Task brief: Please copy every line of the data in which the string "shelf" appears.

[Dataset excerpts]
*** Block opens ***

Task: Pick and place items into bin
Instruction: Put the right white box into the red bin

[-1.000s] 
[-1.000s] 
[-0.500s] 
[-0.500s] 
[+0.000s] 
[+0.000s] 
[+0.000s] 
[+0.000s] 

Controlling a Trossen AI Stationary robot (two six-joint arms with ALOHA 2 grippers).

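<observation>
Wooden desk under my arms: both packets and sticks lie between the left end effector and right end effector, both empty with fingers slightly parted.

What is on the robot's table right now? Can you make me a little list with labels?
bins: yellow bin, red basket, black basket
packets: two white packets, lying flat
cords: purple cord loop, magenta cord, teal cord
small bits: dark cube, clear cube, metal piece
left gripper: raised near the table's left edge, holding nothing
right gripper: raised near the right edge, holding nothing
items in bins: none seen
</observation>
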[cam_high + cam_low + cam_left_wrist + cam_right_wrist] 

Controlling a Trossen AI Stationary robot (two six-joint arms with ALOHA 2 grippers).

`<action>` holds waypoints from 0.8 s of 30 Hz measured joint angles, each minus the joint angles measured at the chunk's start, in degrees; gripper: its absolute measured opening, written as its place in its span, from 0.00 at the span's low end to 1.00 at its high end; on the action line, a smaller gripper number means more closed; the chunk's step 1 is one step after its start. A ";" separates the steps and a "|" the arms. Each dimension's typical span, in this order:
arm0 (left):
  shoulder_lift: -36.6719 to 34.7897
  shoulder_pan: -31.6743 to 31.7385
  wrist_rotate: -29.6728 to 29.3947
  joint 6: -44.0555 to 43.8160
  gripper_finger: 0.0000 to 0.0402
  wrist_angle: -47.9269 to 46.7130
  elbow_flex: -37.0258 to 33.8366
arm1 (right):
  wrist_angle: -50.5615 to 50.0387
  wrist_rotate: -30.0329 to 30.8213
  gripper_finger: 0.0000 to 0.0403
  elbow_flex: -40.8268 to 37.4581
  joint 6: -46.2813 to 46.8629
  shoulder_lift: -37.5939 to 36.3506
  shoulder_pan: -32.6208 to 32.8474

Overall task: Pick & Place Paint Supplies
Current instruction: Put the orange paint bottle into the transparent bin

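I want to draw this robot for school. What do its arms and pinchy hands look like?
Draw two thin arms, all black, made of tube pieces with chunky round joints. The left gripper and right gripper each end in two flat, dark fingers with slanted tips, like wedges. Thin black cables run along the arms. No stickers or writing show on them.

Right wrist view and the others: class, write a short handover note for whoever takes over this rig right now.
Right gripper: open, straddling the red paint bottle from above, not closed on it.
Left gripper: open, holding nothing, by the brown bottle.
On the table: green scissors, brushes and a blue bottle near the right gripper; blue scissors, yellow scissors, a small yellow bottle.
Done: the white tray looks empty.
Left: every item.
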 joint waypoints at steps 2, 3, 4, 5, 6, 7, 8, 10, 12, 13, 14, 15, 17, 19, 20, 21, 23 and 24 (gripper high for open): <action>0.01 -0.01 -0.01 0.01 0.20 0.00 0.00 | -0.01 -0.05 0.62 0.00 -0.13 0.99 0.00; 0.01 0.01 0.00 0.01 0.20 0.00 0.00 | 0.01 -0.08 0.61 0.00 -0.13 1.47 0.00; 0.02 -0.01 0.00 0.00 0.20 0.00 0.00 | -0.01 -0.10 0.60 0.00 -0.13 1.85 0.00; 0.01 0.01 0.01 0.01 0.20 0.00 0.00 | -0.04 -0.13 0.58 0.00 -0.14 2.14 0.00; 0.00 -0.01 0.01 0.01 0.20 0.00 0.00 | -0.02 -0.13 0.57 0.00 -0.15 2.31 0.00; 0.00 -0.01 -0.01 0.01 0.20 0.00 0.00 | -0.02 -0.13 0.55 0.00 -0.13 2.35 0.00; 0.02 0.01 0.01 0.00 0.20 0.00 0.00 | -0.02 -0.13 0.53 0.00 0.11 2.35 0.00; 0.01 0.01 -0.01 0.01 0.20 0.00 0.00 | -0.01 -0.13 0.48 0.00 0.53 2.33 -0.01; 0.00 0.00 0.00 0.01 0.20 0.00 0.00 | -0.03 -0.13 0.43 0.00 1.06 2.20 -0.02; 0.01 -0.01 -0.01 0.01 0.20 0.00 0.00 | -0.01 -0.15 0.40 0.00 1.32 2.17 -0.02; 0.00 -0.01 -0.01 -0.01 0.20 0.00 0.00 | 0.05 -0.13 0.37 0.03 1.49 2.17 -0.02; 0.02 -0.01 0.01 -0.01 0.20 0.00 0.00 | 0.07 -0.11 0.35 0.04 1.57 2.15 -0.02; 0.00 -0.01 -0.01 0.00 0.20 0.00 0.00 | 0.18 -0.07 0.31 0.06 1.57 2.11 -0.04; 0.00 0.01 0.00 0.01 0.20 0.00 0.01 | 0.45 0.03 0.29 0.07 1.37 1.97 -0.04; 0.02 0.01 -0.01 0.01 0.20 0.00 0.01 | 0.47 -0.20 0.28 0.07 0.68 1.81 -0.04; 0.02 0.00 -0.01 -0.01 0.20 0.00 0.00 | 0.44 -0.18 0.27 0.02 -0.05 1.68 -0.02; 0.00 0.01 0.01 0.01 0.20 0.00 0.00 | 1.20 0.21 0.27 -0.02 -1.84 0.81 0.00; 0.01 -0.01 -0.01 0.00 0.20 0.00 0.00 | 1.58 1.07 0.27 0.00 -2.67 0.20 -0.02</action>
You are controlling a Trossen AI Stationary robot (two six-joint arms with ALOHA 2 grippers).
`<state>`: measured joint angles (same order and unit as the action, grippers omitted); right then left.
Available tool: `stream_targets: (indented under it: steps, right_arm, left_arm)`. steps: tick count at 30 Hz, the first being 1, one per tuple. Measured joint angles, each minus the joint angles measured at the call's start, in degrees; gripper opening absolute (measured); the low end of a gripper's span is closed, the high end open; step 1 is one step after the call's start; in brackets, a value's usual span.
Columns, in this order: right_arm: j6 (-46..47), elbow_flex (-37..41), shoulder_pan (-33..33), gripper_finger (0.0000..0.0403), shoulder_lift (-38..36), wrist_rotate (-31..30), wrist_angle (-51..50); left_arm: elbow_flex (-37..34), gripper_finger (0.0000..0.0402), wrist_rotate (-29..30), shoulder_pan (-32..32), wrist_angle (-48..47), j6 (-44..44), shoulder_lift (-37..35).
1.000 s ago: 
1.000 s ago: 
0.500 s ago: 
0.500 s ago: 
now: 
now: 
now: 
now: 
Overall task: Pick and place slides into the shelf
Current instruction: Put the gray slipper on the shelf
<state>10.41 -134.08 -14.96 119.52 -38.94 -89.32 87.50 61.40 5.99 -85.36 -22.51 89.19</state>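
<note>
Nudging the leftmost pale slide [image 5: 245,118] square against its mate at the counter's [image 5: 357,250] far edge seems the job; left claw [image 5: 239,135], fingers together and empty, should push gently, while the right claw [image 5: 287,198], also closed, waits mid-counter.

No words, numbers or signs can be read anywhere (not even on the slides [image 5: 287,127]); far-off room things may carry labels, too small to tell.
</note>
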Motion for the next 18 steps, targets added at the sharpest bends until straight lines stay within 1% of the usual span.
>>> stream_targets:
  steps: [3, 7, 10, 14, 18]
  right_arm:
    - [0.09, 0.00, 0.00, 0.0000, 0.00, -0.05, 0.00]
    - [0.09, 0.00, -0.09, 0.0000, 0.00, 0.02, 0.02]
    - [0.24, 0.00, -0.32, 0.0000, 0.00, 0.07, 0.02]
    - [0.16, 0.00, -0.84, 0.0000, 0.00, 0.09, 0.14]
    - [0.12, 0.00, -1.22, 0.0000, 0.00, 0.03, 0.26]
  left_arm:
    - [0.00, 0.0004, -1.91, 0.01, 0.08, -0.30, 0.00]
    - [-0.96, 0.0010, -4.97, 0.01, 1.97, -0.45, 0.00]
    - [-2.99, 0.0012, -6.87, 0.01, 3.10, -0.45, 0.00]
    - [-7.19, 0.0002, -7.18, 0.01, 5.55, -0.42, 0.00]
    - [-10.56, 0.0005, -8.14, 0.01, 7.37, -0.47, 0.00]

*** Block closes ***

Exercise response:
Overall task: Pick and place slides into the shelf
Current instruction: Put the gray slipper on the shelf

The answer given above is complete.